Agency: Department of Health and Human Services | Branch: | Program: SBIR | Phase: Phase I | Award Amount: 219.26K | Year: 2010
DESCRIPTION (provided by applicant): Peptides play a significant role in the defense mechanisms of the body and binding of cells, bacteria and viruses to surfaces. Combinatorial peptide chemistry has emerged as a powerful tool for mapping receptor-ligand interactions in drug discovery applications as well as epitope mapping. There is a huge, but largely unrealized, potential for peptide microarray applications in drug discovery, study of cellular pathways and treatment of tumors.

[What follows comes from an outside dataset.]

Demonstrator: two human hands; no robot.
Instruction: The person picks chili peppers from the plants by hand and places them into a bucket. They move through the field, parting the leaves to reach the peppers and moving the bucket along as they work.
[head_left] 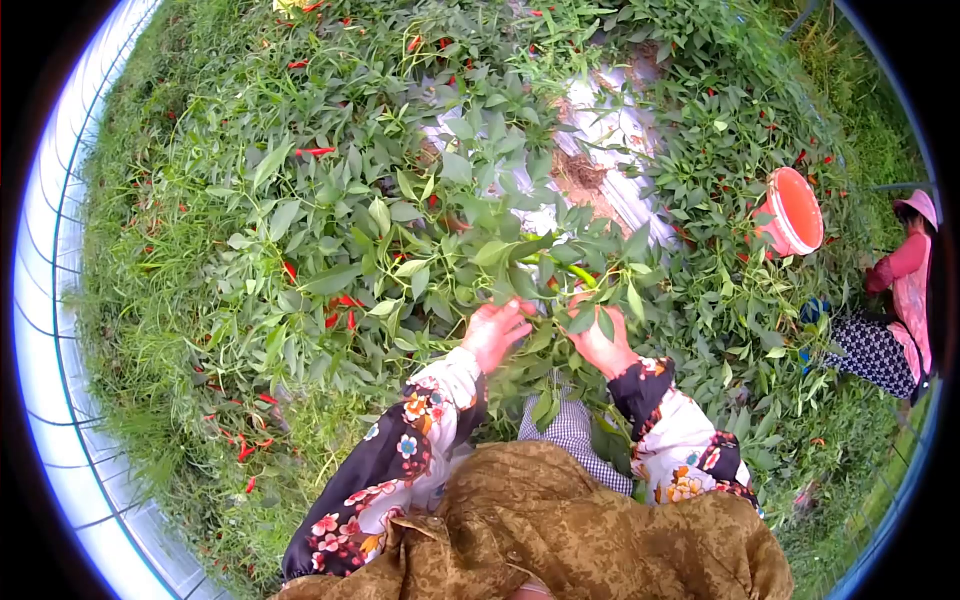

There are two reasons why the peptide micro arrays have not yet reached their potential: i) the enormous diversity possible with peptide microarrays as well as ii) the high cost of peptide microarrays in comparison to DNA microarrays. In this proposal our goals are to: 1) Develop a highly flexible and fast in situ custom peptide synthesis technology which can lower the cost of peptide microarrays by at least an order of magnitude and reduce the synthesis time to less than 24 hours for peptides containing up to 15 amino acids; 2) Increase the density of peptides on a microarray by an order of magnitude to gt10,000/array; 3) Use fluorescent probes as well as high resolution mass spectroscopy to determine sequence purity and stepwise yields for addition of each of the 20 naturally occurring amino acids. We have developed a revolutionary light gated oligonucleotide microarray synthesis technology which uses off the shelf reagents and a modified projector to carry out custom microarray synthesis on open or curved surfaces with probe densities of up to 500K/glass slide for about one tenth the cost of most commercial microarrays of similar density. In this project we will modify the chemistry and instrumentation used for oligonucelotide microarray synthesis to develop a system for combinatorial peptide synthesis on open/closed slide surfaces or membranes.